What to do: Write the listing below out again exactly, though only as far as the line with "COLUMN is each", which is included.

Recorded information:
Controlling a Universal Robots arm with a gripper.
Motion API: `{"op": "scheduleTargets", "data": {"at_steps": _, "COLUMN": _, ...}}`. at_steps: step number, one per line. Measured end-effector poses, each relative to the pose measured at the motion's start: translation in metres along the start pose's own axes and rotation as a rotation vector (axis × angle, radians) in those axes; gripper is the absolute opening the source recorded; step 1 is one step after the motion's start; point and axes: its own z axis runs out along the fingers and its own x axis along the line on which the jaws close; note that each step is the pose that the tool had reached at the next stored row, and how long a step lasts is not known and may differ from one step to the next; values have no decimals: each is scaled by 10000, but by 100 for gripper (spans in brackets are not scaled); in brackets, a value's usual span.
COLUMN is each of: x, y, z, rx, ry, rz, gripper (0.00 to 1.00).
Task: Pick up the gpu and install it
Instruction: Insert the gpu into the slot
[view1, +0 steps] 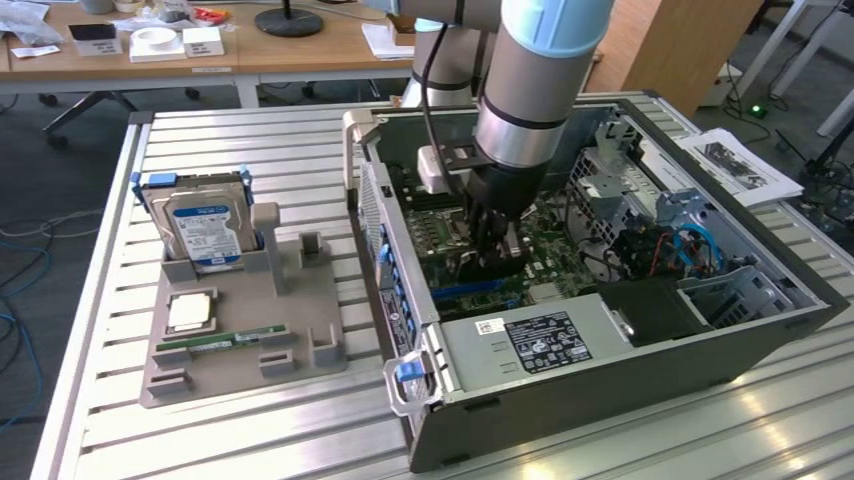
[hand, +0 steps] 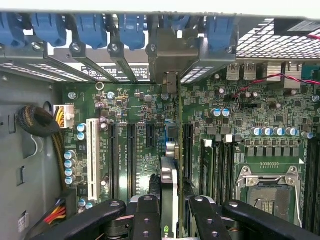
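Gripper (hand: 170, 216) was clamped on the gpu (hand: 169, 182), card edge-on inside the pc case (view1: 747, 330), right at the blue slot (hand: 167, 131) on the mobo (hand: 240, 115). Seated or not, I couldn't tell. IMO it needed keeping square w/ the slot, pressure straight down, no tilt.

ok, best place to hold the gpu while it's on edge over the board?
Its upper long edge, from straight above, pinching across the two flat faces. The gpu stands on edge, lower edge toward the motherboard, leaving only the top free. The claw grips it that way.
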Motion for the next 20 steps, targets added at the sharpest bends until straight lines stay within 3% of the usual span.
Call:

Reply to the exercise:
Controlling a Universal Robots arm with a gripper.
Motion API: `{"op": "scheduleTargets", "data": {"at_steps": _, "COLUMN": _, ...}}`. at_steps: step number, one per line. Measured end-effector poses, each relative to the pose measured at the motion's start: translation in metres along the start pose's own axes and rotation as a rotation vector (axis × angle, radians) in those axes; gripper is the absolute opening the source recorded; step 1 is one step after the motion's start; point and axes: its own z axis runs out along the fingers and its own x axis along the line on which the jaws close; note that each step is the pose that the tool had reached at the next stored row, and how long a step lasts is not known and may differ from one step to the next; values have no decimals: each is scaled by 10000, but by 100 for gripper (spans in brackets are not scaled); in brackets, a value's usual span.
COLUMN is each of: x, y, z, rx, ry, rz, gripper (0.00 to 1.00).

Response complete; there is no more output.